Mr. Stimson apparently slept through his Ethics, Criminal Procedure, and Constitutional Law classes and probably thought the defendant deserved what he got in "To Kill a Mockingbird".
The story's here:
Official Attacks Top Law Firms Over Detainees
Mr. Stimson made his remarks in an interview on Thursday with Federal News Radio ...
The same point appeared Friday on the editorial page of The Wall Street Journal, where Robert L. Pollock, a member of the newspaper's editorial board, cited the list of law firms and quoted an unnamed "senior U.S. official" as saying, "Corporate C.E.O.'s seeing this should ask firms to choose between lucrative retainers and representing terrorists."
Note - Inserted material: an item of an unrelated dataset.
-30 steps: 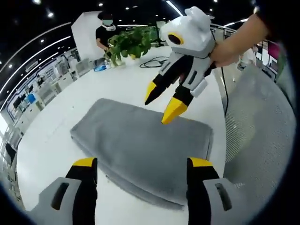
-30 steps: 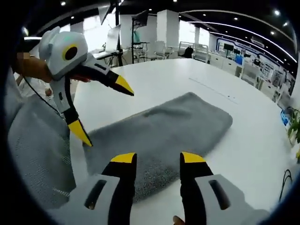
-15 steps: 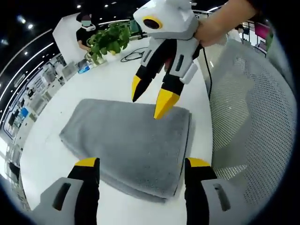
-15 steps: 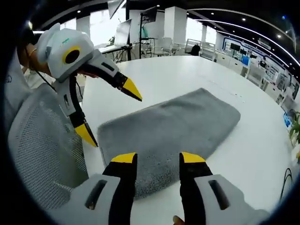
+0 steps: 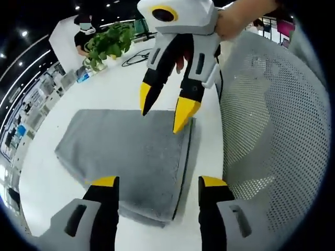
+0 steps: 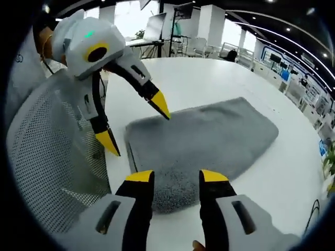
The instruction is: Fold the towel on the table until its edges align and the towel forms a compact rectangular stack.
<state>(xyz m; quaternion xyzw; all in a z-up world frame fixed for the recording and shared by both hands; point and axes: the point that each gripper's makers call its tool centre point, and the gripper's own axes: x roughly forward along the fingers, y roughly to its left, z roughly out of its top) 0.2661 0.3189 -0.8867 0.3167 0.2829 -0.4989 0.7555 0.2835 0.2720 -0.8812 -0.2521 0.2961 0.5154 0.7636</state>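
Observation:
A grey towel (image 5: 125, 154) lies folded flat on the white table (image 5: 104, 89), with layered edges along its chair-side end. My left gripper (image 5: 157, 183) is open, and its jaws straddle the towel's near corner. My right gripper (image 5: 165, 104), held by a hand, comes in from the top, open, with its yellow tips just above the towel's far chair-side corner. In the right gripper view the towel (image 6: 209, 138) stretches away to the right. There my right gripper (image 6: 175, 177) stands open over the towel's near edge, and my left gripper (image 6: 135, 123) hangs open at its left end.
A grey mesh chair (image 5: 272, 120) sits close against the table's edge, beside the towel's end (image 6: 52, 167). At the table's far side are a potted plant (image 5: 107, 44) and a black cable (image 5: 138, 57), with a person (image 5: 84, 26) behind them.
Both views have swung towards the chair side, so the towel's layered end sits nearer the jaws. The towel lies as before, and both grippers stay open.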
In his radio interview, Mr. Stimson said: "I think the news story that you're really going to start seeing in the next couple of weeks is this: As a result of a FOIA request through a major news organization, somebody asked, `Who are the lawyers around this country representing detainees down there?' and you know what, it's shocking." The F.O.I.A. reference was to a Freedom of Information Act request submitted by Monica Crowley, a conservative syndicated talk show host, asking for the names of all the lawyers and law firms representing Guant+ínamo detainees in federal court cases.
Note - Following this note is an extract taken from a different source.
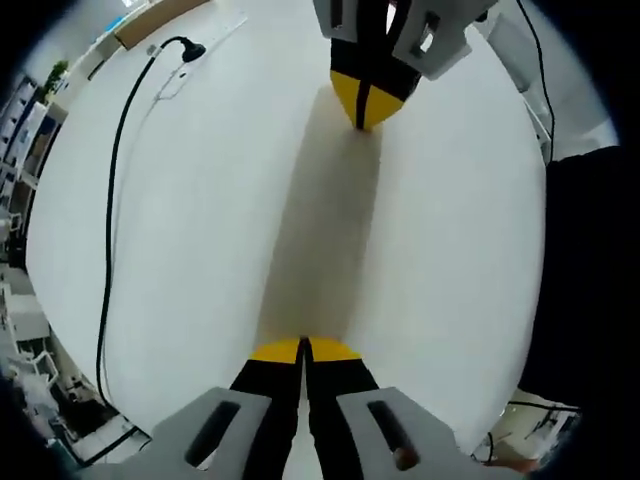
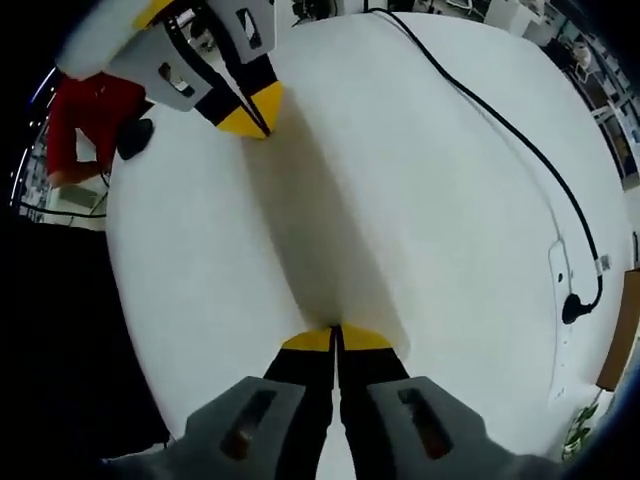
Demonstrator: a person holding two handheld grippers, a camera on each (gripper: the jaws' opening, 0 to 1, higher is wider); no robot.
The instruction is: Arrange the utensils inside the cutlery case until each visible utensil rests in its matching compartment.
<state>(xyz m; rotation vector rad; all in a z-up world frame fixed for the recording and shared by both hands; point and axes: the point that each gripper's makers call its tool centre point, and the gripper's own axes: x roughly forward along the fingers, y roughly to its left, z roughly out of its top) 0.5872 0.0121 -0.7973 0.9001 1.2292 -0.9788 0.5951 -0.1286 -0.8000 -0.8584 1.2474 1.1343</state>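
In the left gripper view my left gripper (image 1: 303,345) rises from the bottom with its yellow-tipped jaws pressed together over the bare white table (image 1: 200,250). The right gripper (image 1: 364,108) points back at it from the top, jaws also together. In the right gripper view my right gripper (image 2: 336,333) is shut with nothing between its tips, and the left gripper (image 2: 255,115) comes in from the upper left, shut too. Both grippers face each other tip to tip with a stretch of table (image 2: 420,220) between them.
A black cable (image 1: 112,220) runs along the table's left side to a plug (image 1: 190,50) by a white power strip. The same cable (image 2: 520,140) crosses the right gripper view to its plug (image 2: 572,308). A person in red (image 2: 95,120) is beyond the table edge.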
Mr. Stimson, who is himself a lawyer, then went on to name more than a dozen of the firms ... describing them as "the major law firms in this country." He said, "I think, quite honestly, when corporate C.E.O.'s see that those firms are representing the very terrorists who hit their bottom line back in 2001, those C.E.O.'s are going to make those law firms choose between representing terrorists or representing reputable firms, and I think that is going to have major play in the next few weeks. And we want to watch that play out."
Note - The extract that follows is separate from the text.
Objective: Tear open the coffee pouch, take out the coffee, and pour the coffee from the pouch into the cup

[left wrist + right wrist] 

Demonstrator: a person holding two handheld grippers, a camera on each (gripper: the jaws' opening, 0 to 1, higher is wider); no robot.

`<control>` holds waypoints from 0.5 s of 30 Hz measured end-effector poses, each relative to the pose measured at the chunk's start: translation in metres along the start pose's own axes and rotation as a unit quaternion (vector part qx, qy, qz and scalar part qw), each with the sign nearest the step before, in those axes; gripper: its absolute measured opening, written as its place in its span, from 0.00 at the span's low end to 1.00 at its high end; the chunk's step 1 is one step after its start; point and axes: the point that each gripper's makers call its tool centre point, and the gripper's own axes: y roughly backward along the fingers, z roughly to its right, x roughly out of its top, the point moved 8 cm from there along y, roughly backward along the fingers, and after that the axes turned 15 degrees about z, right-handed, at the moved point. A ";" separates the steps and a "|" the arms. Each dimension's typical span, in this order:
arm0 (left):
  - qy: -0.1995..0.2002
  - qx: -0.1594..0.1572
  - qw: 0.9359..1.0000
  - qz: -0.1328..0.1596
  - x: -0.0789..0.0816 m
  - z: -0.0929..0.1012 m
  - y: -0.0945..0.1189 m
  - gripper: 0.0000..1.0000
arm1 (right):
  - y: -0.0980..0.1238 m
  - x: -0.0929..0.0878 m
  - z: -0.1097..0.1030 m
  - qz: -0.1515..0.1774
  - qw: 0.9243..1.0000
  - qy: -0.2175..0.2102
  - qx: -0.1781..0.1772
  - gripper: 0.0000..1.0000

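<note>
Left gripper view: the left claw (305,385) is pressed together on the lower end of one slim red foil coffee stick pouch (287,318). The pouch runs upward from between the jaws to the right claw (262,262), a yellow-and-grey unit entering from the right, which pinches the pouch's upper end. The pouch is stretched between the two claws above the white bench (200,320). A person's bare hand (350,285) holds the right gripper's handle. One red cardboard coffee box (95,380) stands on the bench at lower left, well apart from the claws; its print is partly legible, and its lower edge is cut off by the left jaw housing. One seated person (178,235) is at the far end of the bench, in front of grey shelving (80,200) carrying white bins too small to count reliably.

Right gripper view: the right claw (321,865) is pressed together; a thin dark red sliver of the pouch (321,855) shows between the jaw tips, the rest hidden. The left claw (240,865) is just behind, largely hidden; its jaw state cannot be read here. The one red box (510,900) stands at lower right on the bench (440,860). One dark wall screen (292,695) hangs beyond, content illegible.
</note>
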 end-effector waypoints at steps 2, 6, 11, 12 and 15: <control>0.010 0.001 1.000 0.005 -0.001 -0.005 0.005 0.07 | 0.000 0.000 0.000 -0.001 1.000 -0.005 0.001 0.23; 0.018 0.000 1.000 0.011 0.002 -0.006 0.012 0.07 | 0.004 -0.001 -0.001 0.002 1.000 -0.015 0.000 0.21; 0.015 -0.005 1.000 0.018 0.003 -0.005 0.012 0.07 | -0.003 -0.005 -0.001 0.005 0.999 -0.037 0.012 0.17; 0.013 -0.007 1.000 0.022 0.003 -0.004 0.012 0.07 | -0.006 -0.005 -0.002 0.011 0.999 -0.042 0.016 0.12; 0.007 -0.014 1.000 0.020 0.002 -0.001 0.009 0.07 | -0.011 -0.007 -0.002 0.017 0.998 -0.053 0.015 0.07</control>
Karen J. Mathis, a Denver lawyer who is president of the American Bar Association, said: "Lawyers represent people in criminal cases to fulfill a core American value: the treatment of all people equally before the law. To impugn those who are doing this critical work - and doing it on a volunteer basis - is deeply offensive to members of the legal profession, and we hope to all Americans."
Mr. Stimson's attitude presents a first-rate argument for the necessity of open and aggressive representation of detainees. Due to this administration's disrespect for our Constitution, Bill of Rights, and requirement for fairness which first and foremost must exist for justice to be done, the deck is heavily stacked against the detainees whose attorneys must scale a towering wall of government secrecy, avoidance, and deception just to get a hearing on the evidence. Time to end the secrecy and to fire people like Mr. Stimson, who holds the enormous power of the state and all its resources yet does not recognize that he is part of a system in which good legal representation of the accused is necessary to assure that the weight of his power does not crush the innocent.